También muestran que domesticar los propios impulsos no es la manera. Tampoco conducirlos hacia la salvajada. Intentar un equilibrio no es lo mismo que mantenerse abstinente o en una posición de centro, muchas veces buscar lo más sensato es como decía la lucha del 68 francés, se encuentra buscando lo imposible, el mayor de los excesos: lo más sensato es lo más difícil. Un equilibrista es aquel que está al borde y se mantiene en pie, el que se arriesga a caer, su hacer pie es tanto milagroso como fruto de su esfuerzo. Estar equilibrados en este mundo, en este planeta, en este país, es la máxima locura a la que podemos aspirar. Estar en equilibrio es una aspiración, un breve instante, en el que seguimos, aunque siempre los músculos concentrados en ello, sobre todo el músculo cerebral, la mágica sinapsis del pensar que no es igual al pensamiento.
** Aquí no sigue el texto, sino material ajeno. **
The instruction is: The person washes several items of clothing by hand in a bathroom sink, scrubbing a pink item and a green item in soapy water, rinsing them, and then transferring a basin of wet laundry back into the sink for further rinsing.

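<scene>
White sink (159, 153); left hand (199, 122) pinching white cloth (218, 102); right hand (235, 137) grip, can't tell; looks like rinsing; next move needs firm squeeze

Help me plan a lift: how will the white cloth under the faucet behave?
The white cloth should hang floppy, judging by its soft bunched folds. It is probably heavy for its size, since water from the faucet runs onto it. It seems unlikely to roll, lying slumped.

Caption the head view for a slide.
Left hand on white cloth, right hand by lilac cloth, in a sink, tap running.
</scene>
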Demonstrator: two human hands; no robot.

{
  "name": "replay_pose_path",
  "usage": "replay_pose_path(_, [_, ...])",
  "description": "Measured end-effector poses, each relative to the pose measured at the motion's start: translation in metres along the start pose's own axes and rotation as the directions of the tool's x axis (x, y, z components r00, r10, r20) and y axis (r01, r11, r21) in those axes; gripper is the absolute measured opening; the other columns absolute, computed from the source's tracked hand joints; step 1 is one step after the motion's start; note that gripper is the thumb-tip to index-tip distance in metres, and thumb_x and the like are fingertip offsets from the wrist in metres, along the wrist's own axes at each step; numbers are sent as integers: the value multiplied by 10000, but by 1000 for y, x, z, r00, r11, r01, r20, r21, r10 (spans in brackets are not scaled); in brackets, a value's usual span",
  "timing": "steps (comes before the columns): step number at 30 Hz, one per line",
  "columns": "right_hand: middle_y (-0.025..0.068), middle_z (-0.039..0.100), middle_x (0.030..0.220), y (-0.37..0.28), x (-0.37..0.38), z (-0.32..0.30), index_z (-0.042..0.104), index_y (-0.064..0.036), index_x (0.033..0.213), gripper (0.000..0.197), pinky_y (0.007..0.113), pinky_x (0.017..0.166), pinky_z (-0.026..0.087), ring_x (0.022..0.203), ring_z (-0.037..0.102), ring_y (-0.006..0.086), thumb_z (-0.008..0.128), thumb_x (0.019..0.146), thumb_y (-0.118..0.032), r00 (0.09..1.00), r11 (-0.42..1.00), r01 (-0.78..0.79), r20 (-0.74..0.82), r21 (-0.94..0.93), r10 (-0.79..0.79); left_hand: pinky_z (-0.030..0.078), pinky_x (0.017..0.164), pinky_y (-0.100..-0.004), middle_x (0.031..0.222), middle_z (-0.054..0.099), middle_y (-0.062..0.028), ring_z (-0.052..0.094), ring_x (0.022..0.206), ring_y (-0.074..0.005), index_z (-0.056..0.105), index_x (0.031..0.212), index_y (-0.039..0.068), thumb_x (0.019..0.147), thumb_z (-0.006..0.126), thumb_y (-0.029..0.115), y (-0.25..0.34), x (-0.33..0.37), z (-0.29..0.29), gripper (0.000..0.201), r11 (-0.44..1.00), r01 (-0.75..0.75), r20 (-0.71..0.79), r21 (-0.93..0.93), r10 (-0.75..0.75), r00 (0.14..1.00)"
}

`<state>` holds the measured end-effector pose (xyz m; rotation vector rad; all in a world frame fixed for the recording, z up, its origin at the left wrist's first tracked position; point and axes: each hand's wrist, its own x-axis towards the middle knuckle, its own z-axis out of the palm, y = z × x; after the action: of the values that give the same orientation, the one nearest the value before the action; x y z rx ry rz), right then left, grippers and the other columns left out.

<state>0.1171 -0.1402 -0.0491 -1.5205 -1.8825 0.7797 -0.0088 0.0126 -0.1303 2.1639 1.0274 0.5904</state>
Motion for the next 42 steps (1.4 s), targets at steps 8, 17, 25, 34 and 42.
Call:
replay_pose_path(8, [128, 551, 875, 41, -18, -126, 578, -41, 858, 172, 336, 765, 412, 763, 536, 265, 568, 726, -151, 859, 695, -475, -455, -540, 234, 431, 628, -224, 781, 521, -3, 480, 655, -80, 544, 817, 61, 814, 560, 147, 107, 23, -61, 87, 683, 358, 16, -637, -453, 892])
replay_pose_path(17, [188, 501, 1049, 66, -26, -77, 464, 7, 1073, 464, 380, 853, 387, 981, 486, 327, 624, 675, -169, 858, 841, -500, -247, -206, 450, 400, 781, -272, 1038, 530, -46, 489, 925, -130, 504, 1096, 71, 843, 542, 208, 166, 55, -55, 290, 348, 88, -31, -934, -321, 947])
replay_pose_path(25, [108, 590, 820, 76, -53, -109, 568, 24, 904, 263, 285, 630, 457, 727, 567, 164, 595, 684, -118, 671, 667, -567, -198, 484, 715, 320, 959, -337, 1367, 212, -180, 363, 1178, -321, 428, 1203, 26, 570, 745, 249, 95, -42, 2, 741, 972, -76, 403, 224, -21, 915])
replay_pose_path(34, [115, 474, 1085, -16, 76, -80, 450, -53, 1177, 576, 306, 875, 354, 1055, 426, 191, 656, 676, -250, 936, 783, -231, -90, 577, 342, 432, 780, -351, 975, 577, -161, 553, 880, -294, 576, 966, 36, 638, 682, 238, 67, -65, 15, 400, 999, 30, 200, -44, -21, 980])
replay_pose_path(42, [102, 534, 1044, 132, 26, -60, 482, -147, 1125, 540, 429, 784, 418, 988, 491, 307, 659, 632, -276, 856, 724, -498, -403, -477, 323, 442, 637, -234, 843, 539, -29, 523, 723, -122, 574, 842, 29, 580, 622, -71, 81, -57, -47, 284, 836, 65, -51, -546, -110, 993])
No se trata en carnaval como en otras festividades de mostrar las heridas sino de crear nuevas caras y caretas, animarnos a algo distinto, creer en la belleza que no la pusieron solo para decirnos que no todo el año es carnaval, o que la fiesta hay que pagarla, o que nuestro exceso en definitiva es como decía Serrat, ir a cagar al baño del vecino, sino para lograr el acto de compresión, ese delicado equilibrio entre aprender, disfrutar, emocionarse y luchar por la igualdad de oportunidades, excesos y constricciones en la que oscila la historia de la vida.

* Martín Smud es psicoanalista y escritor.